Several years ago I was enamoured with the dream of van life. I had re-furbished a VW crafter van to be my home and architectural office while I travelled around the UK designing and building. My dream was to become self-sufficient, to feel independent, to be free. At that time this meant earning a living and contribute to the world through architectural works, while feeling more connected with the spontaneity that life could offer in the form of exploration, with new experiences of the great outdoors always at my doorstep. I had significantly reduced my footprint, my ‘taking’ from the world, as I embarked on a more frugal lifestyle. Solar panels on the roof provided electricity, water could be collected from springs, some elements of food from forests or meadows, and with the flexibility of an internet connection I could be almost anywhere to work. Whatever else I needed I could buy because of the work I was doing alongside the adventures.
Now I see self-sufficiency very differently. I feel less and less that it is a goal that I want to achieve by myself or for myself. Sensing how the rhythms and fertility of the earth are critical for human life, it feels challenging to desire independence.
More and more I want to be in relationship with the earth; to nurture her fertility and to be nurtured by her abundance. Compost is prepared through everyday actions, at both ends of the process of eating, creating nutritious soils which are the base from which life can grow. With the energy of flowing stream water, a ram pump fills a tank on top of the hill, and from here we irrigate the lands during dry-seasons and drink beautiful fresh water. With the beginnings of rainforest permaculture we cultivate a growing selection of edibles, for which I feel more delight the more I interact with their growing processes.

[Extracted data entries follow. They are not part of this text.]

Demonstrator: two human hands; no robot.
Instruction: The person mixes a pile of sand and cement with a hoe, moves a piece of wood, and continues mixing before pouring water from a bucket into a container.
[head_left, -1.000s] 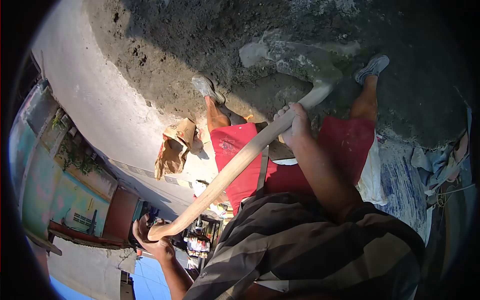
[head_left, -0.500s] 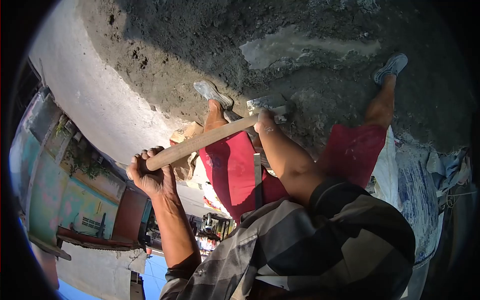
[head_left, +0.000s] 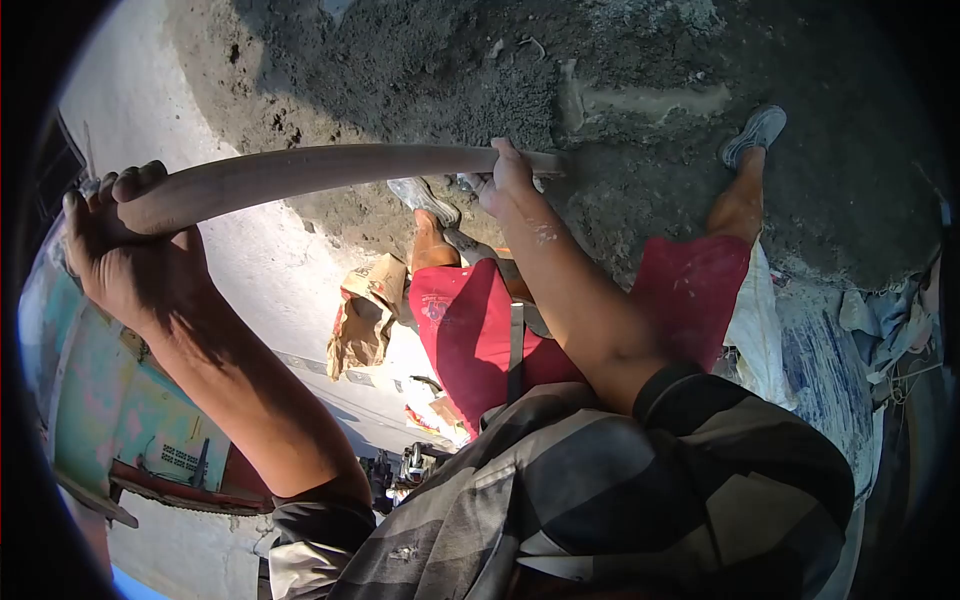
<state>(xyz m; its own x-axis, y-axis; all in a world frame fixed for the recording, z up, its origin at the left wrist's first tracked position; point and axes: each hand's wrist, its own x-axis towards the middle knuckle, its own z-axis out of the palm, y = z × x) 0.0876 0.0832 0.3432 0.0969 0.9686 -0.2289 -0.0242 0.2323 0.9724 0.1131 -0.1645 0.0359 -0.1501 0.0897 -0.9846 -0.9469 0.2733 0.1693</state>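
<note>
1. Outdoor ground is noted: dark grey, damp-looking mix (head_left: 420,80) is spread beside pale paving (head_left: 270,240), part sunlit, part shaded.
2. Left hand (head_left: 145,270), nearest: wrapped round the butt of a long wooden handle (head_left: 300,175), fingers folded over the top.
3. The handle is held crosswise in front of the body, above paving and mix. Its far end is lost in shadow; what is fixed there cannot be told.
4. Right hand (head_left: 508,182): clasped round the shaft near that end, thumb uppermost, fingers curled beneath.
5. Handling, as judged: stiff and sturdy, little flex expected; moderate weight, perhaps greater toward the far end. Surface looks dry, so slip seems slight. Best gripped at the butt and well down the shaft.
6. Red shorts (head_left: 455,310) are worn; legs are planted wide.
7. An open paper bag (head_left: 365,305) is seen near the left leg.
8. Farther off, a painted wall (head_left: 130,400) is seen.
</note>
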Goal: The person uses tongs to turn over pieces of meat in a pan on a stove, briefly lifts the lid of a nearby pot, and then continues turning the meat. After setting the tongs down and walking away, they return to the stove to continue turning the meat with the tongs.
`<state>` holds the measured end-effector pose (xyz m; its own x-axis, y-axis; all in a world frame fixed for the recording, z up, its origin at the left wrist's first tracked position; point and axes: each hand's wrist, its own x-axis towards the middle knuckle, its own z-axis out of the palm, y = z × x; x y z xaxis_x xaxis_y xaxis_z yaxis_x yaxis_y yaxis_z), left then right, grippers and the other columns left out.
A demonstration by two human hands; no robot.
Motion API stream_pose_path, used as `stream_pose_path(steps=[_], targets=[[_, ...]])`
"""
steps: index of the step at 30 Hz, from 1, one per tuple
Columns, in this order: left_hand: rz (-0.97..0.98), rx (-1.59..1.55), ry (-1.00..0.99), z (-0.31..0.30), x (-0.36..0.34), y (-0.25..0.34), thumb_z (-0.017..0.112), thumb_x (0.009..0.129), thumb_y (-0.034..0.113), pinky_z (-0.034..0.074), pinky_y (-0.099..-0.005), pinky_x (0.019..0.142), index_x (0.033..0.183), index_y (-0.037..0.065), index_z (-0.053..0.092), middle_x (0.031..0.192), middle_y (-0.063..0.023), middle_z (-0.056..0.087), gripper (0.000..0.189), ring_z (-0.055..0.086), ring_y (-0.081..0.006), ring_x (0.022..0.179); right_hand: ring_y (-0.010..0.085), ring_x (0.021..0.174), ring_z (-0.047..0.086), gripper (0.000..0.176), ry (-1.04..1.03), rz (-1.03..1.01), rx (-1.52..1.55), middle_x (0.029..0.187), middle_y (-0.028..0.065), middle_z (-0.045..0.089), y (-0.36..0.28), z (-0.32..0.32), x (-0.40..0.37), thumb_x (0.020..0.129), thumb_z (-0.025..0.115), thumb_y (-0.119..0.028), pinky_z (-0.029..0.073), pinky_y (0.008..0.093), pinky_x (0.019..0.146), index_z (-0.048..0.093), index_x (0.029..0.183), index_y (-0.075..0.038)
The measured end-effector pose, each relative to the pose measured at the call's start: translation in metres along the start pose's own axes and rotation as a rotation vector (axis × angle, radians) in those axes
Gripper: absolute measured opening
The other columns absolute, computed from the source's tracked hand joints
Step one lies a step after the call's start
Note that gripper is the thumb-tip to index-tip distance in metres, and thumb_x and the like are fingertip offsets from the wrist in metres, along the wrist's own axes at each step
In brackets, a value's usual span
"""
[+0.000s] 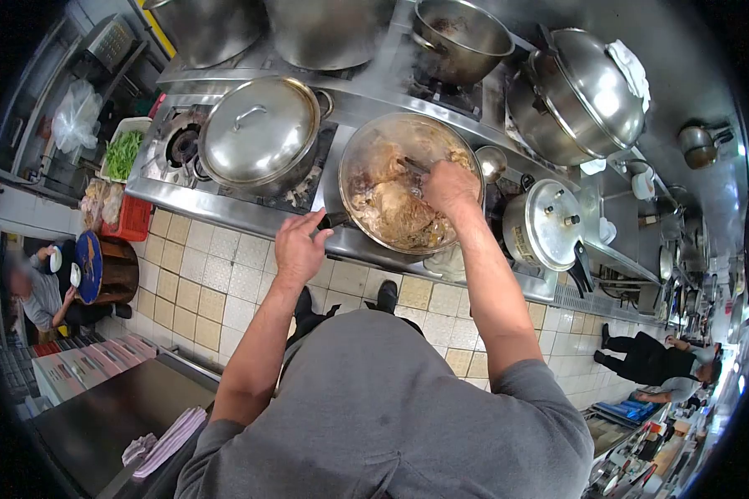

It might be because the nearest shop is a forty minute drive away, or because we are in a rural area where almost all people here cultivate some of their own produce, but living in connection with a locale means there is a constant flow of gifts – lemons, cacao seeds, turmeric roots, cucumber seedlings and coconut saplings, amongst many delicious tropical fruits. It is such a joy to give and such a pleasure to receive.
Perhaps the idea of self-sufficiency can be seen as a network that is self-sufficient, including our family and neighbours and the land on which we live. Supposing we decided to be independent of global trade for clothing, electricity, building materials such as screws or impermeable roofing elements, this network would also need to extend to include: the water systems all over the world that allow rains to fall; the sun whose rays make life on earth possible; the birds, insects, animals, vegetation, who also live in accordance with the celestial rhythms, who are part of the web of life… Where does the network include the sources of inspiration that conjures dreams in our hearts? Or the moments of bliss which motivate us towards acting with kindness and love?
I have come to realise that to cultivate sufficiency for life to be wonderful, which can also be called abundance, togetherness is a key ingredient. This also means: togetherness with all aspects of myself … the challenges and the joys … nature’s flows and rhythms … all beings on the planet both visible and invisible to where I am right now … and as much as we can scale up to include the entire cosmos with its future and its past, the seemingly minutely personal scale of what I, as a human being in a network much larger than I could possibly imagine, can contribute to a space of abundance is also a precious ingredient not to be overlooked.